### [REQUIREMENT]
Look through the data below and extract, unchanged, the lines from the one that contains "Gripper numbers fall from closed" to the one that contains "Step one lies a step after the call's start", both included.

### [DATA UNDER STUDY]
·····
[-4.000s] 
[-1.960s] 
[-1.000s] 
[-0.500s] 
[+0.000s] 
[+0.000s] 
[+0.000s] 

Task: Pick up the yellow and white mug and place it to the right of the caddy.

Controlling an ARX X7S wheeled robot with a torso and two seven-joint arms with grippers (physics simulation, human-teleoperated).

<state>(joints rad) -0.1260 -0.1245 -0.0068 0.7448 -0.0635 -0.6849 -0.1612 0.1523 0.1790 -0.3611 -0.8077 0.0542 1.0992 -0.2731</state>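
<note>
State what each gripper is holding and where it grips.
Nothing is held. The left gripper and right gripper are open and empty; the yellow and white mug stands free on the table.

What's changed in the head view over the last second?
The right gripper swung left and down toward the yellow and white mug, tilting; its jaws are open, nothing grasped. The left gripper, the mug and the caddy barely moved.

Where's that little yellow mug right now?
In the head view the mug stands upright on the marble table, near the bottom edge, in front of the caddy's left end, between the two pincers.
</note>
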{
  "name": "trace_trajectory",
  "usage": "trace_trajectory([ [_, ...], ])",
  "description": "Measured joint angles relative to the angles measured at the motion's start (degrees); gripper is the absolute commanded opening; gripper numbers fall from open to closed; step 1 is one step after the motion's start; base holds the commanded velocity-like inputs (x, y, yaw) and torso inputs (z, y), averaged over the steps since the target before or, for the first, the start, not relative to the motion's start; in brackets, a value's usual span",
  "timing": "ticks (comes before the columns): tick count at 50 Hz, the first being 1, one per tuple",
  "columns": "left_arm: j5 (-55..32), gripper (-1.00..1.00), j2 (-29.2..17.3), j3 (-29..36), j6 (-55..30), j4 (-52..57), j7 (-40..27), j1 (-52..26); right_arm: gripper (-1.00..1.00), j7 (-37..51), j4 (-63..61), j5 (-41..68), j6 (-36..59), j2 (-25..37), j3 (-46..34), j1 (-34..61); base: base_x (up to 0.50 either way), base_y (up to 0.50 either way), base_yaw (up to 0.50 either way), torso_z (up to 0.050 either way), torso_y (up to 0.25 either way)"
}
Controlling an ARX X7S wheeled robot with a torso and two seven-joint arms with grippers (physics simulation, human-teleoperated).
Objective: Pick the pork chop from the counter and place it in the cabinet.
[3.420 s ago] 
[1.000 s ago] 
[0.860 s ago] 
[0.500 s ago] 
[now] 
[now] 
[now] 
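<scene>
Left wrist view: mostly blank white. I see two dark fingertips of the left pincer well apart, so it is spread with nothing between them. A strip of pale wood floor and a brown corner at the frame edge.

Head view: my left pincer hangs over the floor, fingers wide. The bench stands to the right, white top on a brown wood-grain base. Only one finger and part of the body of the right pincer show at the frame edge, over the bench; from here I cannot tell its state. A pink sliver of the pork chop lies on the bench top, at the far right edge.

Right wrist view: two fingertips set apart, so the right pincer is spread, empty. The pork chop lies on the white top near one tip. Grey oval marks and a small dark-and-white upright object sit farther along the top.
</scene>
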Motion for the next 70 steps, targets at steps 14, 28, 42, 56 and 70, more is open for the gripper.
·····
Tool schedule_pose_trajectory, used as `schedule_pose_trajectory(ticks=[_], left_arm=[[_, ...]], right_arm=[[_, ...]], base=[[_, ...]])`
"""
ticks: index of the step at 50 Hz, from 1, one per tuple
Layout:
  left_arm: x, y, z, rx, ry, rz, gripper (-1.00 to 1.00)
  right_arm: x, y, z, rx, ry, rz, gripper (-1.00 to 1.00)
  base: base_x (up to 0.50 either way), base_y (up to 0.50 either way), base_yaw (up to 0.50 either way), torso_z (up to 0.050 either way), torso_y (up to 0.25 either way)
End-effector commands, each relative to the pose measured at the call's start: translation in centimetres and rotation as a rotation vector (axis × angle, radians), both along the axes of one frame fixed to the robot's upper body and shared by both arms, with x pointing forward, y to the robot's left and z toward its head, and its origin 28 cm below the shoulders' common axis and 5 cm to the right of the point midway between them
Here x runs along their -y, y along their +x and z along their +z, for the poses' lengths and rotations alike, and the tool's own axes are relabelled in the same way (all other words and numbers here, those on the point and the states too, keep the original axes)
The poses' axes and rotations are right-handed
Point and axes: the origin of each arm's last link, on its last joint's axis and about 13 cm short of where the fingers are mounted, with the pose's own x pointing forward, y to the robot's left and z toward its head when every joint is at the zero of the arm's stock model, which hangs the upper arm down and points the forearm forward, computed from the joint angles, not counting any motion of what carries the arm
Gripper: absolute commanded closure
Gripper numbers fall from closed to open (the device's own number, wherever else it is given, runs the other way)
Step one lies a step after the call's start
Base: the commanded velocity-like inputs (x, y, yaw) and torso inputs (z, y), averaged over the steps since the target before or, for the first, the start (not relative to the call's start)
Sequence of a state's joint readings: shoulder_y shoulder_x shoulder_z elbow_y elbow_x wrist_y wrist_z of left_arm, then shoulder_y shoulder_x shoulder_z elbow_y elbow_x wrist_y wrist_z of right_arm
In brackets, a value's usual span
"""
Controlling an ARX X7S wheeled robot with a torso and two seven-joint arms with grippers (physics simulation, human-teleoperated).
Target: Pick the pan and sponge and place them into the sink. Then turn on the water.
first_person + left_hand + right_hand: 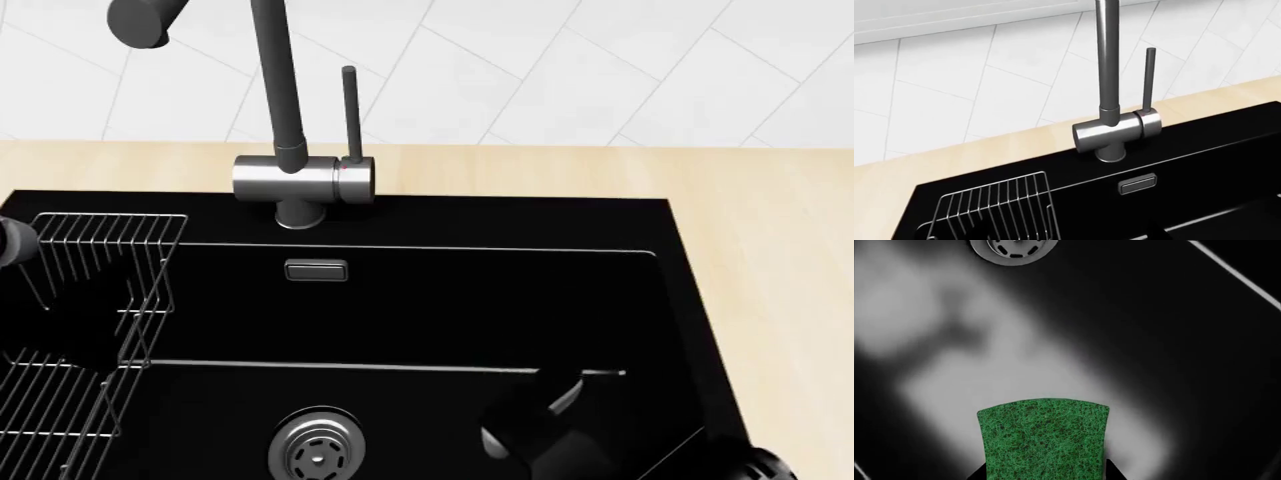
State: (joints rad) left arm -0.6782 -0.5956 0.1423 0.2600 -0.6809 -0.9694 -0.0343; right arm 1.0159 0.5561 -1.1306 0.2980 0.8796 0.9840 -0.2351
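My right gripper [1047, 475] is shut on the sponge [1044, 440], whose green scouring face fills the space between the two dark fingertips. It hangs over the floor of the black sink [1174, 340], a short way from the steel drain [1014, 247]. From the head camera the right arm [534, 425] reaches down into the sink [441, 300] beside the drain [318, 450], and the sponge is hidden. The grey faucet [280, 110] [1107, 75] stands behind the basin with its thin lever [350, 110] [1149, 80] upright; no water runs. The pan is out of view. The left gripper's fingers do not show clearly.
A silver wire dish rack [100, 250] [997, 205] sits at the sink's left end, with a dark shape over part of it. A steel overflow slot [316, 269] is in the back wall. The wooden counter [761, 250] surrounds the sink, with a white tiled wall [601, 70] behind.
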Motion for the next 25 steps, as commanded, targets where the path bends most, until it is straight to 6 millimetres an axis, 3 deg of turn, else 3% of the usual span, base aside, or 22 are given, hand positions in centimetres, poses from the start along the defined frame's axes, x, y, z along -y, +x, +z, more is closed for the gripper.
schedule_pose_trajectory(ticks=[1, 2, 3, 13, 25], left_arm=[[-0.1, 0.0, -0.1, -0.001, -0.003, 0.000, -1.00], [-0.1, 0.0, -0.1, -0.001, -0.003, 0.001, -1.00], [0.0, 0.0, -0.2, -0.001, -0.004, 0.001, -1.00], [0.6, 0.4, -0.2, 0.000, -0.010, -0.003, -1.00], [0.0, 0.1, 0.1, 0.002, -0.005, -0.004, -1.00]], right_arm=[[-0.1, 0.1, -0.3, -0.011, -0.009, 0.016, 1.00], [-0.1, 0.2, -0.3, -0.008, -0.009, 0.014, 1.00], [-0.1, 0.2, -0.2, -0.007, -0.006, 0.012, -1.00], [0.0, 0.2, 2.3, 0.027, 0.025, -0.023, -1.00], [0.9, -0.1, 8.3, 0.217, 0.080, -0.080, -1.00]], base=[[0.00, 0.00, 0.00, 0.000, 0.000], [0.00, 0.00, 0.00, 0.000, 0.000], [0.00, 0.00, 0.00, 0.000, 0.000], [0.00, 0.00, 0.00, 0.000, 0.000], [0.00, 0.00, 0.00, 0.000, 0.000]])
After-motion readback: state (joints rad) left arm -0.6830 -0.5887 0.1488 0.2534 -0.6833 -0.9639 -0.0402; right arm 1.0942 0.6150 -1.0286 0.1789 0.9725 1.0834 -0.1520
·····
### [TASK RESPONSE]
Gripper numbers fall from closed to open (the device's own number, wherever else it is given, runs the other way)
Step one lies a step after the call's start

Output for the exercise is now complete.